Sun Wenhui, Zou Jiajie, Zhu Tianyi, Sun Zhoujian, Ding Nai
Research Center for Life Sciences Computing, Zhejiang Lab, Hangzhou 311121, China.
Key Laboratory for Biomedical Engineering of Ministry of Education, College of Biomedical Engineering and Instrument Sciences, Zhejiang University, Hangzhou 310027, China.
iScience. 2024 May 22;27(6):110055. doi: 10.1016/j.isci.2024.110055. eCollection 2024 Jun 21.
Humans can quickly adapt to recognize acoustically degraded speech, and here we hypothesize that the quick adaptation is enabled by internal linguistic feedback - Listeners use partially recognized sentences to adapt the mapping between acoustic features and phonetic labels. We test this hypothesis by quantifying how quickly humans adapt to degraded speech and analyzing whether the adaptation process can be simulated by adapting an automatic speech recognition (ASR) system based on its own speech recognition results. We consider three types of acoustic degradation, i.e., noise vocoding, time compression, and local time-reversal. The human speech recognition rate can increase by >20% after exposure to just a few acoustically degraded sentences. Critically, the ASR system with internal linguistic feedback can adapt to degraded speech with human-level speed and accuracy. These results suggest that self-supervised learning based on linguistic feedback is a plausible strategy for human adaptation to acoustically degraded speech.

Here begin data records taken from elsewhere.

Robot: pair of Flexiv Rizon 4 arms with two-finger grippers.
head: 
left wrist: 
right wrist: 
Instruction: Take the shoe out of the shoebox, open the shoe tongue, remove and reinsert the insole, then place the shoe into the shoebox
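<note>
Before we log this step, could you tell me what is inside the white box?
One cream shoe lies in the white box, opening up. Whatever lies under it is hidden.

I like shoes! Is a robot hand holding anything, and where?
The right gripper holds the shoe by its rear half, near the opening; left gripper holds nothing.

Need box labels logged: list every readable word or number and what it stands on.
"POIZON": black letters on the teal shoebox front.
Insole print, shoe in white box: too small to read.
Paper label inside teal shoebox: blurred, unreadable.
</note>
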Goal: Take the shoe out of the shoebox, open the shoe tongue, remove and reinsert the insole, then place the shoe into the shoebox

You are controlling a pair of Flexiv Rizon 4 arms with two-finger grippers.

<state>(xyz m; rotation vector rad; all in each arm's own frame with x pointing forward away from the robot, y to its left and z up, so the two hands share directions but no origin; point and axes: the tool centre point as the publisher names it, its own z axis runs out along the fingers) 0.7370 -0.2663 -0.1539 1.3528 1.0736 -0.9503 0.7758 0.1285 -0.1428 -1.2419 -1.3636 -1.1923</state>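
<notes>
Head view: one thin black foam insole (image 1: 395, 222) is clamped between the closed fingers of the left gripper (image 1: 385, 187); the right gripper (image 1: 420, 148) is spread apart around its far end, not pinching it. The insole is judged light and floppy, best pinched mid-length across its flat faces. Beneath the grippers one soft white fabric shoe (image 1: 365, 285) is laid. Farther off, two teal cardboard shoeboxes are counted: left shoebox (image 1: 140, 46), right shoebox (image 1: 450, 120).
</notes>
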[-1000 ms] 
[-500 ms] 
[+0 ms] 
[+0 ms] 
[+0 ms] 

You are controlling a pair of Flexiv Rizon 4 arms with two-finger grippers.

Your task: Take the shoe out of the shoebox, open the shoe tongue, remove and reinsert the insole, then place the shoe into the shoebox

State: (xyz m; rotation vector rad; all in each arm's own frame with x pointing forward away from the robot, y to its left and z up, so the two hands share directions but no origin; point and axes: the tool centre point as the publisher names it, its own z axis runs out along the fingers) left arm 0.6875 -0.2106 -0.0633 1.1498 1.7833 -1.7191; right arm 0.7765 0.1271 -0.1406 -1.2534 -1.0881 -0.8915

人类能够迅速适应识别声学上退化的语音,在此我们假设这种快速适应是由内部语言反馈实现的——听者使用部分识别的句子来调整声学特征与语音标签之间的映射。我们通过量化人类适应退化语音的速度,并分析基于自身语音识别结果调整自动语音识别(ASR)系统是否能够模拟适应过程,来检验这一假设。我们考虑三种类型的声学退化,即噪声声码、时间压缩和局部时间反转。仅接触少数声学退化的句子后,人类语音识别率可提高20%以上。关键的是,具有内部语言反馈的ASR系统能够以人类水平的速度和精度适应退化语音。这些结果表明,基于语言反馈的自监督学习是人类适应声学退化语音的一种合理策略。